Potensi berakhirnya kebuntuan ini terjadi 10 bulan setelah larangan terhadap aplikasi berbasis di Tiongkok tersebut mulai berlaku pada bulan Januari. Sebaliknya, Trump menunda larangan tersebut beberapa kali, sambil meyakinkan toko aplikasi dan perusahaan server bahwa mereka tidak akan menghadapi hukuman untuk sementara waktu.
Alan Rozenshtein, seorang profesor hukum di Universitas Minnesota yang memantau dengan cermat pelarangan TikTok, mengatakan dia akan menunggu kesepakatan yang tegas dan terperinci sebelum mempertimbangkan apakah TikTok telah mematuhi divestasi yang diperlukan untuk mencabut larangan tersebut.

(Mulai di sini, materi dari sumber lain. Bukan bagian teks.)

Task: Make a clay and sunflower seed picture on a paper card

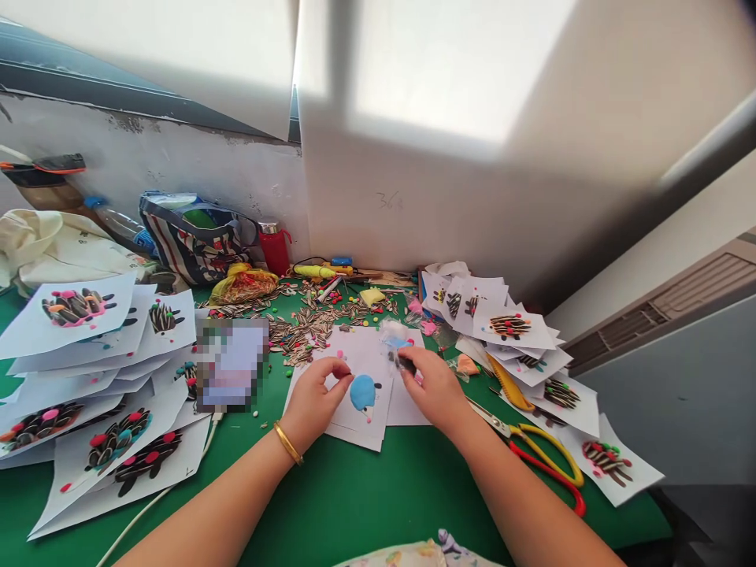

“Situasinya sangat kacau hingga ada selembar kertas yang ditandatangani, saya akan menunggu untuk memberikan pendapat,” kata Rozenshtein.
Pengawasan berpusat pada nasib algoritma TikTok, sebuah formula eksklusif yang menjadi bahan bakar platform media sosial yang menarik perhatian tersebut. Kritikus AS telah menyuarakan kekhawatiran tentang potensi manipulasi konten oleh Tiongkok jika algoritme tersebut tetap berada di bawah kepemilikan perusahaan yang berbasis di Tiongkok.
Wilder, dari Georgetown, mengatakan algoritme tersebut mungkin menjadi kendala dalam penjualan TikTok, karena Tiongkok memandang algoritme tersebut sebagai kekayaan intelektual yang berharga, sementara beberapa pejabat AS menganggapnya sebagai bagian penting dari perjanjian apa pun.
“Menurut saya, satu pihak harus menyerah dalam masalah ini dan sejauh ini belum ada pihak yang menunjukkan kesediaan untuk melakukan hal tersebut,” kata Wilder.
Jack Moore dan David Brennan dari ABC News berkontribusi pada laporan ini.